Apart from the official winners of this 75th edition of the Cannes Festival, the return to normality contest brought us a good handful of films that leave their mark from the surroundings of the coveted official competition. As is customary, some of the filmmakers of the moment told great stories from the fringes of the official programming, leaving a great residue, despite their inability to win prizes.
This is the case of the new film Mia Hansen-Løve which, after entering the competition in the previous edition with ‘Bergman Island’, was again presenting a film this time from the non-competitive platform of Directors’ Fortnightin which, however, it won the unofficial award from Europa Cinemas as the best film in its section.
Out of competition, in those new sections that proliferate every year as discards from the Official Selection, we found the best Rodrigo Sorogoyen presenting the world premiere of his brilliant new film ‘As Bestas’, which we will tell you about in another text, and also in that strange section this year called “Midnight Screenings” we enjoyed the craziest of current cinematography, the new proposal of the surrealist Quentin Dupeux.
‘A beautiful morning’ (Mia Hansen-Løve)
Mia Hansen-Løve continues her exploration of the human soul, of everyday stories and tales of small gestures within this coherent filmography that reflects the nature of relationships in our time and that throughout his career he draws the generational profile of the moment.
As if prolonging that vital search of previous works such as ‘El Porvenir’ (2016), the French filmmaker now investigates the aging process and degeneration as a natural evolution of life, leading to an inevitable progression from mourning to acceptance of the loss, often occurring in parallel with other equally important and decisive events in one’s transformation.

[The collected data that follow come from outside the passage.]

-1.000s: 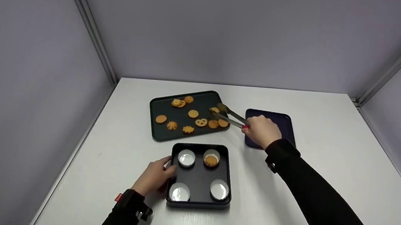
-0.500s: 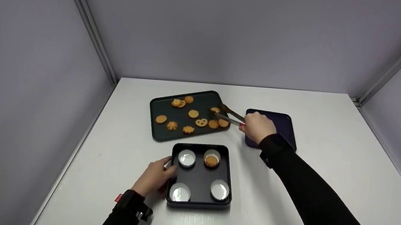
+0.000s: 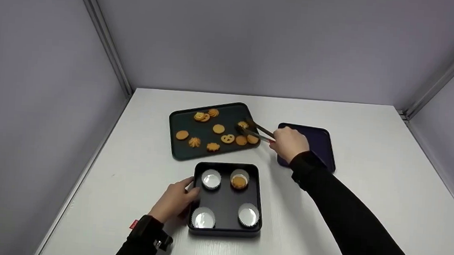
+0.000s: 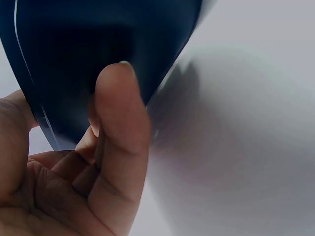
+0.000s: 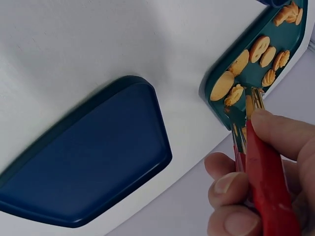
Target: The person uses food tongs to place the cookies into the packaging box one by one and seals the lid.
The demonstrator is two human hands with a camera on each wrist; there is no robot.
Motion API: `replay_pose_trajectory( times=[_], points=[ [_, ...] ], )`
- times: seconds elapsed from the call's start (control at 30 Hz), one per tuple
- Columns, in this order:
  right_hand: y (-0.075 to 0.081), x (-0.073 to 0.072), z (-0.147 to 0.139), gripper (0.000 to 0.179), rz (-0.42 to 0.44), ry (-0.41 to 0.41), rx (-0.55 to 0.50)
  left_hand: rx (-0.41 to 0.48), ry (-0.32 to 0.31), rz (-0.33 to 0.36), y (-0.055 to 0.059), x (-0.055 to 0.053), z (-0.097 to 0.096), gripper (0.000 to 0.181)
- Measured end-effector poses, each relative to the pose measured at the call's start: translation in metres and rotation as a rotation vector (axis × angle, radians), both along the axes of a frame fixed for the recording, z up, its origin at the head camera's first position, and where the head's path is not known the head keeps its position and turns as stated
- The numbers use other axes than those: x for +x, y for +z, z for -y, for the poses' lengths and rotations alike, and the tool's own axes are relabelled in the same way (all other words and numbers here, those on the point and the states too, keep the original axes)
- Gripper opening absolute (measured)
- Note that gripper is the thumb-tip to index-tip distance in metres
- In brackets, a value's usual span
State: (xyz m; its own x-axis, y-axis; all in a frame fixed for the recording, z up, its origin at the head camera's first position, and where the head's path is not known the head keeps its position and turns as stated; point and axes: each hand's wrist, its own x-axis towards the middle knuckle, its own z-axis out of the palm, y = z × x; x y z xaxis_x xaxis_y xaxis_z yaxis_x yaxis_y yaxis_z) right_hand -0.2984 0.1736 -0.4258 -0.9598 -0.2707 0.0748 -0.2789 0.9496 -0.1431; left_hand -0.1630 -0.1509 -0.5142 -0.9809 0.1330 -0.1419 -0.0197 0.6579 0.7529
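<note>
Right hand point(image 3: 289, 143) holding tongs point(image 5: 266, 182) over the green tray point(image 3: 234, 116); left hand point(image 3: 175, 198) gripping the square pan point(image 3: 223, 202)

Right side: fingers are clamping on the red handles of the tongs, thumb pressing from above. The two metal arms are standing apart, and their tips are reaching down at a scalloped cookie point(image 5: 235, 95). Cannot tell whether the tips are touching it. This cookie is lying near the right edge of the green tray, which is sitting askew near the far edge of the surface point(image 3: 362, 154), toward the far left corner.

Other items on that tray: two round cookies point(image 3: 241, 140) are lying side by side at its near right corner; a pretzel-shaped cookie point(image 3: 227, 138) is lying just left of them. A cookie cluster point(image 3: 199, 116) is gathering by the tray's far edge, and more pieces are lying along its near side.

Left side: thumb and fingers are clamping on the left wall of the square pan, which is standing on the surface on the near side of the green tray. Four white cups point(image 3: 211, 179) are standing inside, one by each corner; the far right one is holding a brown cookie point(image 3: 239, 181).

A navy tray point(image 3: 318, 140) is lying right of the green tray, toward the far right corner of the surface, the right hand partly covering it in the head view.
</note>
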Motion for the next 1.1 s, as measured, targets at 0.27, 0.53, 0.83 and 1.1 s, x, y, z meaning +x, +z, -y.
replay_pose_trajectory(
  times=[0.27, 0.53, 0.83, 1.1],
  points=[
    [-0.004, 0.002, -0.007, 0.011, -0.055, 0.019, -0.021, -0.009, 0.000, 0.007, 0.001, 0.000, 0.000, 0.055],
    [-0.009, 0.002, -0.013, 0.008, -0.074, 0.001, -0.048, -0.006, 0.003, 0.006, 0.001, -0.001, -0.001, 0.054],
    [-0.012, 0.008, -0.022, 0.009, -0.127, 0.031, -0.050, -0.006, 0.006, 0.010, 0.001, 0.000, -0.001, 0.054],
    [-0.005, 0.024, -0.037, 0.011, -0.206, 0.105, -0.016, 0.006, 0.005, 0.017, 0.002, 0.001, -0.001, 0.056]
  ],
)
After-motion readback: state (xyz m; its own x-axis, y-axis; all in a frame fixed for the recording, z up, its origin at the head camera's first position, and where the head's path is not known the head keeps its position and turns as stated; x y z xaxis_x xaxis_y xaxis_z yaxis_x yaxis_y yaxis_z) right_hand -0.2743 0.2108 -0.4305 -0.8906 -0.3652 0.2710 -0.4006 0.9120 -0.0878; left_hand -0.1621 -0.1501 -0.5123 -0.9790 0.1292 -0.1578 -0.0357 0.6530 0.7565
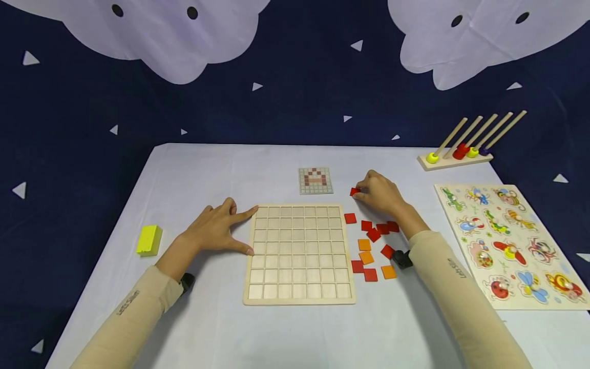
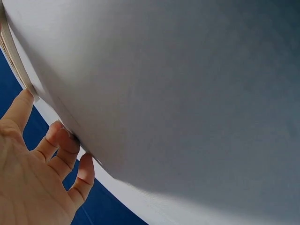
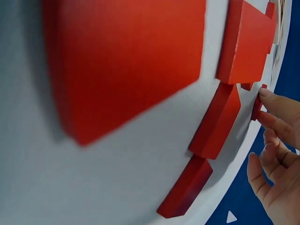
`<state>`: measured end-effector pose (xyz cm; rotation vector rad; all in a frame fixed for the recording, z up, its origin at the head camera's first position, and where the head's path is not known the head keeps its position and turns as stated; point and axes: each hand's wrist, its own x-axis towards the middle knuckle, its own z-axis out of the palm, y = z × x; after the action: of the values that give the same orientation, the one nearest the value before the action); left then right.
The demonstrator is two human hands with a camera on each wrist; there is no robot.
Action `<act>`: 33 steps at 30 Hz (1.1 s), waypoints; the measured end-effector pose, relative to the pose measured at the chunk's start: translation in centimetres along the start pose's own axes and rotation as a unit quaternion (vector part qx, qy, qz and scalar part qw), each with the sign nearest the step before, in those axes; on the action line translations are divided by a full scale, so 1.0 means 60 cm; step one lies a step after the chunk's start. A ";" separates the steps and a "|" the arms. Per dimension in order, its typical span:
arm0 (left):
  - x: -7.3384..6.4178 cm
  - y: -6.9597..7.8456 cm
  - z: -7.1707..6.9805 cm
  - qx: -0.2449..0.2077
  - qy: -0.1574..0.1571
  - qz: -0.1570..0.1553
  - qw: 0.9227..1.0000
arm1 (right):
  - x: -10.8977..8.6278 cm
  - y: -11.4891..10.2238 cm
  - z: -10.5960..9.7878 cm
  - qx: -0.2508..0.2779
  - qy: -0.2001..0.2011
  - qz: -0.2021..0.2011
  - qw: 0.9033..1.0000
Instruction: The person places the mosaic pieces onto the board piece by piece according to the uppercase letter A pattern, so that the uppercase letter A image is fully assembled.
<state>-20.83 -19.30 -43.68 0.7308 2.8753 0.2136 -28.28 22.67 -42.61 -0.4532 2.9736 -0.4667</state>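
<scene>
A wooden grid board (image 1: 299,302) with bare square cells lies in the middle of the table. My left hand (image 1: 214,228) touches its left edge with thumb and index finger spread; in the left wrist view the left hand (image 2: 37,173) meets the board's edge (image 2: 18,65). Beyond the board's upper right corner, my right hand (image 1: 380,192) pinches a red square tile (image 1: 354,191). The right wrist view has the right hand (image 3: 281,145) holding that tile (image 3: 257,104) between thumb and finger. Several red tiles (image 1: 371,275) and orange tiles (image 1: 389,271) lie right of the board.
Behind the board lies a small pattern card (image 1: 315,181). A yellow block (image 1: 149,240) stands at the left. On the right are an insect puzzle board (image 1: 511,246) and, behind it, a peg stand (image 1: 454,163) with beads.
</scene>
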 end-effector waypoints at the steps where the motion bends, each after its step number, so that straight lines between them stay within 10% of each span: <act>1: 0.001 0.000 0.000 0.000 0.001 0.001 1.000 | 0.000 0.000 0.000 -0.001 -0.002 0.002 1.000; 13: 0.011 0.001 0.001 0.004 -0.008 0.002 1.000 | -0.011 0.002 -0.001 0.001 -0.006 0.007 1.000; 33: 0.007 0.001 -0.004 0.002 -0.003 -0.001 1.000 | -0.018 -0.084 -0.005 0.033 0.030 -0.095 0.994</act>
<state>-21.18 -19.06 -43.51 0.7288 2.8710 0.2050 -25.93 18.51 -40.72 -0.7329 2.9738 -0.6051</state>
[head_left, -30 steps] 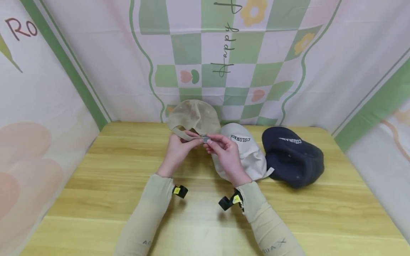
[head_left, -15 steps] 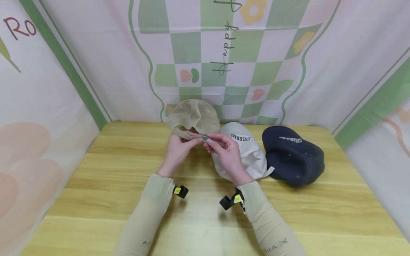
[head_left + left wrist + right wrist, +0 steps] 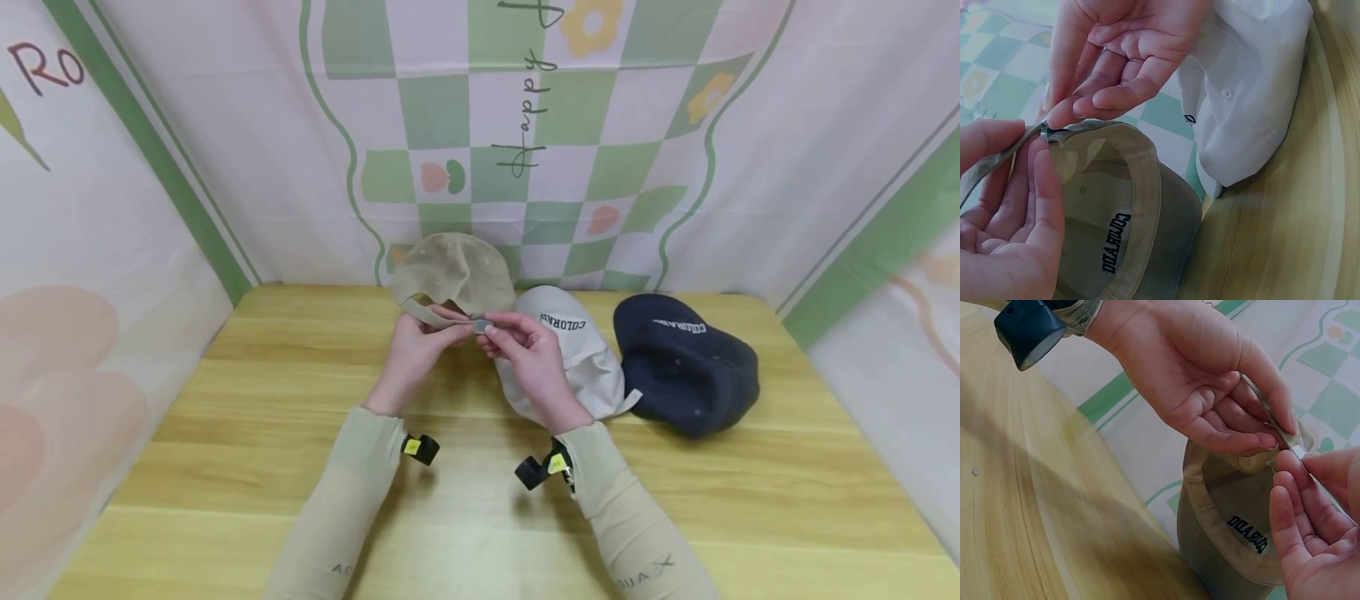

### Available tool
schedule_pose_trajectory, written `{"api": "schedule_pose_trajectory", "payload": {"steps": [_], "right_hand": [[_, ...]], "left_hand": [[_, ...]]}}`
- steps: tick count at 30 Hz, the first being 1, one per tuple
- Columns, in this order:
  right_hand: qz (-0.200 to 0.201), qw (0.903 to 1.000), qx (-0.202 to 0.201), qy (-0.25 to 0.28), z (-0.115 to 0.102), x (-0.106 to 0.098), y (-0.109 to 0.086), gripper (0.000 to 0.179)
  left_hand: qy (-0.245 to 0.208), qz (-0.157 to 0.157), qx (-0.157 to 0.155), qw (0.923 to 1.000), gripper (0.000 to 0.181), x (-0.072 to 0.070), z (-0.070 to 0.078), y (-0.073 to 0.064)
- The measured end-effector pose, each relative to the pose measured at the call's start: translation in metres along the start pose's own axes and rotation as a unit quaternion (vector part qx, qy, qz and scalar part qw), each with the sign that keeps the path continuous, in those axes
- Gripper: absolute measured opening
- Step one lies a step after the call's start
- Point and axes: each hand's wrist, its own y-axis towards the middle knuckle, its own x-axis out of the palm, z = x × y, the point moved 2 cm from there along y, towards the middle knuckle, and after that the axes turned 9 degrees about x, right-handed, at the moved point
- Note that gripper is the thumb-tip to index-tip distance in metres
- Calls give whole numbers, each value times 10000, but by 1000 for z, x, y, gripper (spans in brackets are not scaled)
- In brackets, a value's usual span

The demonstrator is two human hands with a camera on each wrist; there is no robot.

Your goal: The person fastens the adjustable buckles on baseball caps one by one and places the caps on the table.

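A beige baseball cap is held near the back edge of the table, its back opening and strap facing me. My left hand pinches the strap between thumb and fingers, left of a small metal buckle. With thumb and forefinger my right hand pinches the strap at the buckle. The fingertips of both hands nearly meet there. In the right wrist view the buckle is partly covered by fingers. Dark lettering shows inside the cap in the left wrist view.
A white cap lies right of the beige one, behind my right hand. Farther right is a navy cap. Both rest on the wooden table, with a patterned cloth backdrop behind.
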Motion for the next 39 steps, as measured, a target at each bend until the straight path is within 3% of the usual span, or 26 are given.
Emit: {"api": "schedule_pose_trajectory", "payload": {"steps": [14, 23, 32, 39], "right_hand": [[-39, 9999, -14, -101, 3, -1, 0, 22], [12, 10000, -59, -49, 2, 1, -1, 23], [-276, 9992, 203, 211, 0, -1, -1, 25], [-363, 9986, 279, 247, 1, 0, 0, 15]], "left_hand": [[6, 269, 69, 9996, 13, 1, -3, 0], [-229, 193, 17, 9996, 11, 2, -4, -1], [-294, 264, -49, 9992, 13, 3, -2, -2], [-416, 259, -46, 9988, 9, 4, -2, -2]]}}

Starting from her own experience, Mia Hansen-Løve introduces us to a moment in the life of Sandra, a widowed mother who begins to assist the process of decline of her beloved father, a former university professor who is being consumed by an irreversible degenerative disease. little by little, destroying in its wake that intellectual identity that he had built during his life around literature and philosophy.
During this process of accepting the loss, Sandra will again find love, symbolically opening the door to that inner rebirth that makes its way in this period of transformation. A portentous and well-directed performance in which could be Léa Seydoux’s best performance to dateor in any case the most humane and empathetic.
A photograph of daily life that reaches inside with the exploration of one of the sensitive issues of the moment, exposed from the simplicity of the small conflicts of the daily. Without underlining or morals, ‘Un Beau Matin’ is a close story that has an emotional impact due to its recognizable character with which we could all empathize. beautiful and devastating.
‘Fumer fait tousser’ (Quentin Dupieux)
The always crazy absurdist filmmaker Quentin Dupieux is also presenting another of his magnificent bizarre films at this Cannes Film Festival, adding to a long list of geniuses from a most extravagant filmography.
‘Fumer Fait Tousser’literally smoking makes you cough, is a harebrained story of stories in which a group of power rangers style avenger superheroesends up telling the craziest scary stories around a bonfire, boy scout camp type.
After a melee fight against a terrifying rubber and papier-mâché monster, the famous anti-tobacco squad he escapes to a spiritual retreat as a team-building to prepare for their next fearsome mission: save planet Earth from extinction.
Absolutely funny and clever, Dupieux’s crazy imagination is not exhausted. Sustained, as usual, on the grossest of the fantastic comedies of splashes of viscera and spurts of blood in broad daylight, and supported by that strong visual and sound component of synthesizers and desaturated pastel colors, which usually characterizes his productions, The new Frenchman is undoubtedly among the best of his career.